As a German, and a worker in the tech industry, Schäuble has proven only one
thing in the past, that he is an ignorant and stubborn man, who completely
lacks a broader view of the consequences of the things he tries to put in
motion, but insists of pushing horrible things that he thinks help germany.
(Previously: Trying to allow German army activities within the borders of
Germany, trying to implement and make legal a government-sponsored trojan that
he claimed would be able to infiltrate _every_ computer.)

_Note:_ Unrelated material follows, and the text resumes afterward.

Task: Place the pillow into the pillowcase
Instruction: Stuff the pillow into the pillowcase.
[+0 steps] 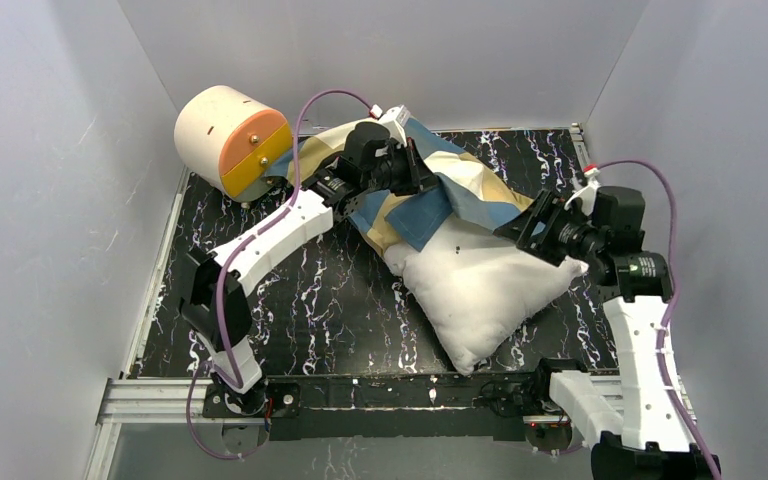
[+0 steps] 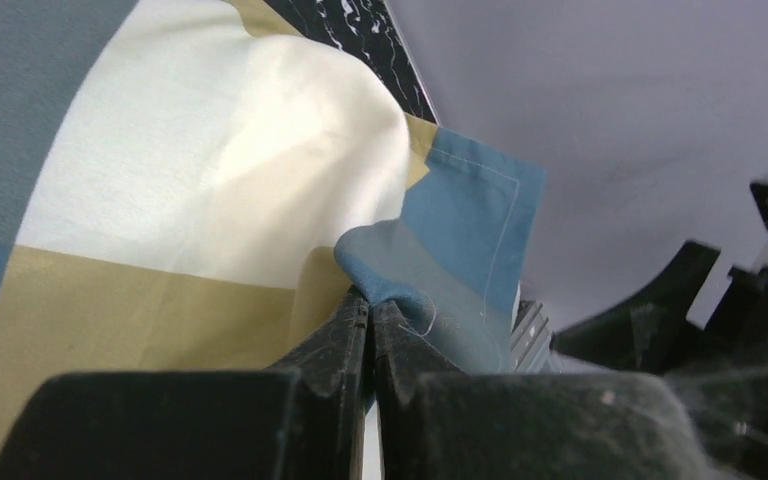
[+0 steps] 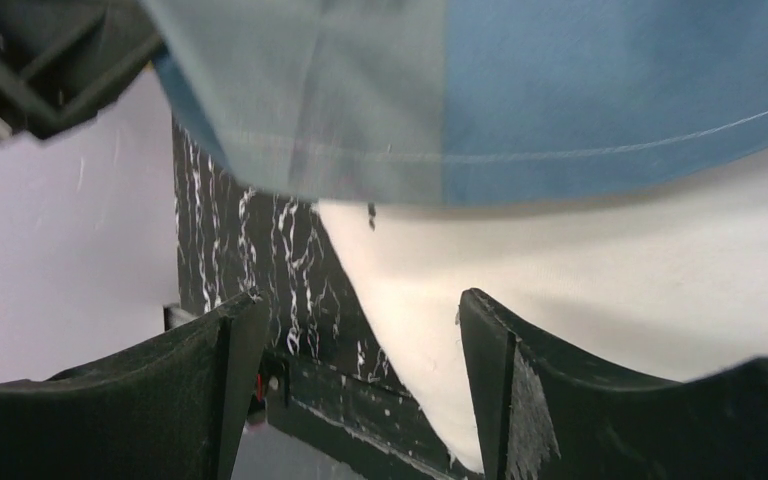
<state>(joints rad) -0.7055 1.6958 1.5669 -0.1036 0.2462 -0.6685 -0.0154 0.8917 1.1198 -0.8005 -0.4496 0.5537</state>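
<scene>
The white pillow [image 1: 480, 290] lies slantwise on the black marbled table, its upper end tucked under the blue, tan and cream pillowcase [image 1: 460, 190]. My left gripper [image 1: 423, 170] is shut on a blue fold of the pillowcase [image 2: 440, 240], which is pinched at the fingertips [image 2: 355, 315] and lifted off the table. My right gripper [image 1: 527, 225] is open at the pillow's upper right side. In the right wrist view the gripper [image 3: 360, 305] holds nothing; the pillow [image 3: 610, 270] lies just beyond it, with the pillowcase hem [image 3: 520, 90] hanging above.
A cream-and-orange cylinder [image 1: 230, 140] stands at the back left corner. White walls close in the table on the left, back and right. Bare black tabletop [image 1: 320, 290] shows left of the pillow. A metal rail [image 1: 360, 390] runs along the near edge.
</scene>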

As far as i am concerned he is only continuing his plan of trying to put
Germany over everything, regardless what kind of damage he does or even of
whether he even does any good in the process.

\--

I don't know if Yanis will be able to effect any positive change anymore at
this point, but if even a few people learn that this is a horribly nationalist
plan by a horribly nationalist man, then i praise his efforts.

Edit:

Just to make it clear how horrible Schäuble as a human is:

    
    
        - committed tax fraud on 100_000 DM by a gun trader
        - tried to make it legal for the german army to operate
          in german borders in case terrorists try to attack
          ports with ships as bombs
        - tried to make it legal for the german army to shoot
          down passenger planes in case of terrorists
        - tried to make legal a government trojan that would
          breach all privacy rights, but is also impossible
    

Now he's minister of finance and seems to be successfully throwing a country
out of the EU.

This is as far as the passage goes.